Time Complexity of Algorithms And Space Complexity of Algorithms

 

Time Complexity of Algorithms


Time Complexity :

Every algorithms requires some amount of computer time to execute its instruction to perform the task. This computer time required is called time complexity.

Definition :

The time complexity of an algorithm is the total amount of time required by an algorithm to complete its execution.

    • The total time taken by the algorithm or program is calculated using the sum of the time taken by each of executable statement in algorithm or program.
    • Time required by each statement depends on :

    1.  Time required for executing it once.
    2.   Number of times the statement is executed.
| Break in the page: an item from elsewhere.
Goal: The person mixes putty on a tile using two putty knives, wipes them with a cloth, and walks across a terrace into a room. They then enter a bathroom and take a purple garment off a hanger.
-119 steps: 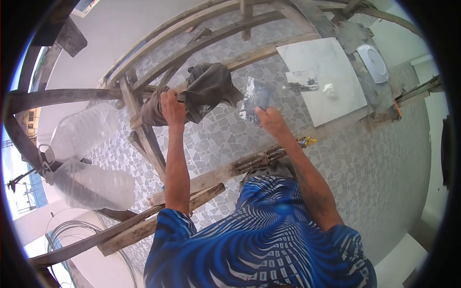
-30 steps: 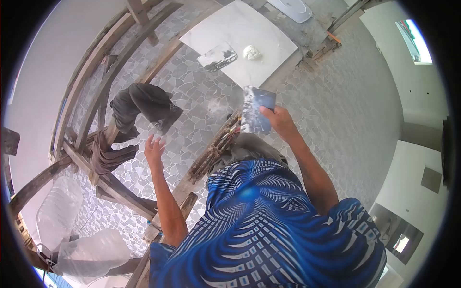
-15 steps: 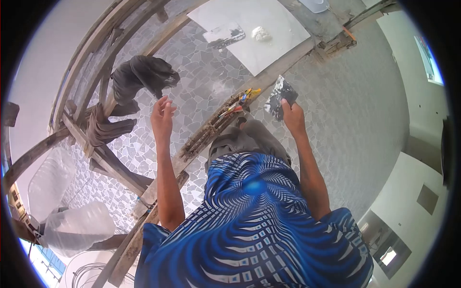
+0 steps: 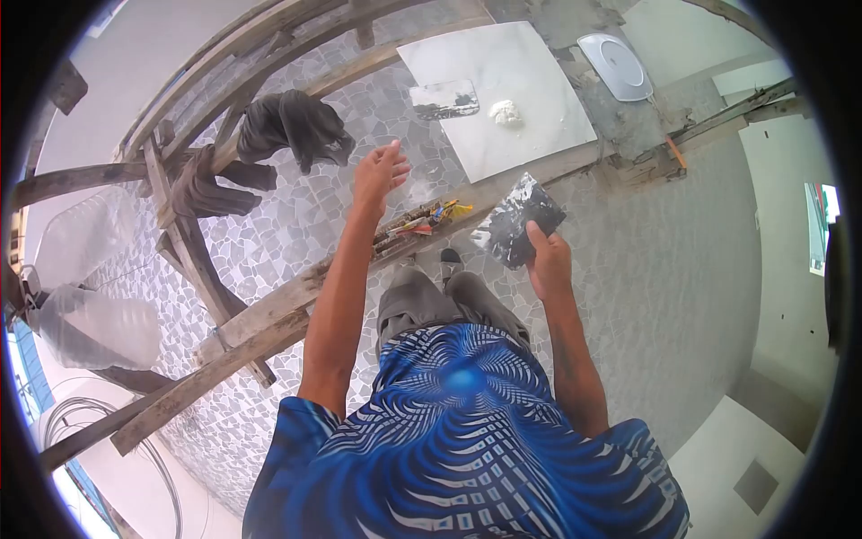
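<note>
My right hand [image 4: 549,260] grips a dark scraper blade [image 4: 521,223] smeared with white paste. My left hand [image 4: 382,177] is raised over the floor with its fingers apart and nothing in it. Ahead lies a white board [image 4: 503,63] bearing a small heap of white paste [image 4: 505,113]. A second paste-smeared blade [image 4: 444,100] rests at the board's left edge. Between my hands, below the board, brushes and tools with yellow and red parts [image 4: 431,218] lie along a wooden beam.
Dark cloths [image 4: 292,130] hang on the wooden frame [image 4: 184,242] at left. Clear plastic containers [image 4: 99,328] and coiled cable [image 4: 117,422] are at lower left. A white scale-like object [image 4: 616,66] sits beyond the board. Patterned tile floor [image 4: 215,427] lies beneath.
My left hand has moved up and right, towards the board. My right hand with the scraper sits slightly lower. The view has shifted, so the board and the white object beyond show more fully.
</note>
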The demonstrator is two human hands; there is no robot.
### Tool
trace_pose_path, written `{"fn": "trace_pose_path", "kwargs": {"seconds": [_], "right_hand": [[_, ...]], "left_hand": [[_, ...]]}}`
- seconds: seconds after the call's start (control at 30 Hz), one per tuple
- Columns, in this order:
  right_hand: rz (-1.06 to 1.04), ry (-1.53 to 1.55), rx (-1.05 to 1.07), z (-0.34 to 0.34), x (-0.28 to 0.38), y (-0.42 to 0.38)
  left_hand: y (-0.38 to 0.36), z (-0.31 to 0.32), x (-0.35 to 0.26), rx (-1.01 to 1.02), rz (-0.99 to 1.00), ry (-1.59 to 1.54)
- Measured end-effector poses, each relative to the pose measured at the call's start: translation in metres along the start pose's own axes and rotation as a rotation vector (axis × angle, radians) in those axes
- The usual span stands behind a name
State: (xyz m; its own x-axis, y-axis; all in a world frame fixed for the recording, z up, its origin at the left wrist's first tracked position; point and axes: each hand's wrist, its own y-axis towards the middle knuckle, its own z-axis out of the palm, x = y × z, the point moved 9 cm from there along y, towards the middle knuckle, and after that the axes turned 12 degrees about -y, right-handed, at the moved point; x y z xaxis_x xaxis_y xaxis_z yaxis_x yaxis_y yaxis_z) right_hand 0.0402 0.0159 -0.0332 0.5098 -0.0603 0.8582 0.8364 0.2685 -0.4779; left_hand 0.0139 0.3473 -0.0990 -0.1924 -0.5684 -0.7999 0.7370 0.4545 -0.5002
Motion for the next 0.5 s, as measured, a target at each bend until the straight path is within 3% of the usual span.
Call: {"fn": "trace_pose_path", "kwargs": {"seconds": [0.27, 0.37, 0.5], "right_hand": [[-0.02, -0.013, -0.049, -0.095, -0.003, -0.04], [0.011, 0.039, -0.09, -0.12, -0.003, -0.06], [-0.002, 0.07, -0.096, -0.135, -0.002, -0.064]], "left_hand": [[0.124, 0.056, 0.062, -0.188, -0.232, -0.207], [0.154, 0.057, 0.072, -0.179, -0.184, -0.178], [0.144, 0.044, 0.04, -0.224, 0.101, -0.164]]}}
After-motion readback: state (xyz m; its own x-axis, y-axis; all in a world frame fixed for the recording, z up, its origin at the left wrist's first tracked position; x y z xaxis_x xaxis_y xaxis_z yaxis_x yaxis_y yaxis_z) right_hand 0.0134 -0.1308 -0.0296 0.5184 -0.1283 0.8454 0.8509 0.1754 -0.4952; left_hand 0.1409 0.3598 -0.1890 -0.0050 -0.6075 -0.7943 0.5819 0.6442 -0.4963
There are difference types of time complexities which can be analyzed for an algorithm :


  1. Best Case :

    • It is a measure of the minimum time that the algorithm will require for an input of size ‘n’.
    • The running time of many algorithms varies not only for the inputs of different sizes but also for the different inputs of same size.
    • For example in the running time of some sorting algorithms, the sorting will depend on the ordering of the input data.
    • Therefore, if an input data of ‘n ’ items is presented in sorted order, the operations performed by the algorithm will take the last time.

 

  1. Worst Case :

    • It is a measure of the maximum time that the algorithm will require for an input of size ‘n’.
    • Therefore, if various algorithms for sorting are taken into account and say ‘n’ input data items are supplied in reverse order for any sorting algorithms, then the algorithm will require n2 operations to perform the sort which will correspond to the worst case time complexity of the algorithm.

  1. Average Case :

    • The time that an algorithm will require to execute a typical input data of size ‘n’ is known as average case time complexity .
    • We can say that the value that is obtained by averaging the running time of an algorithm for all possible inputs  of size ‘n’ can determine average case time complexity.
    • The computation of exact time taken by the algorithm for its execution is very difficult.
    • Thus, the work done by an algorithm for the execution of the input of size ‘n’ define the time analysis as function f(n) of the input data items.
    •  Example :
                    Int sum(int a, int b){
                    Return a+b;
                    }

    • In above sample code, it requires 1 unit of time to calculate a+b and 1 unit of time to return the value.
    • That means, totally it takes 2 units of time to complete its execution, And it does not change based on the input values of a and b.
    • That means for all input values, it requires same amount of time i.e. 2 units.
    • If any program requires fixed amount of time for all input values then its time complexity is said to be Constant Time Complexity.


Space Complexity :

  • When we design an algorithm to solve a problem, it needs some computer memory to complete its execution.
    • For any algorithm, memory is required for the following purposes…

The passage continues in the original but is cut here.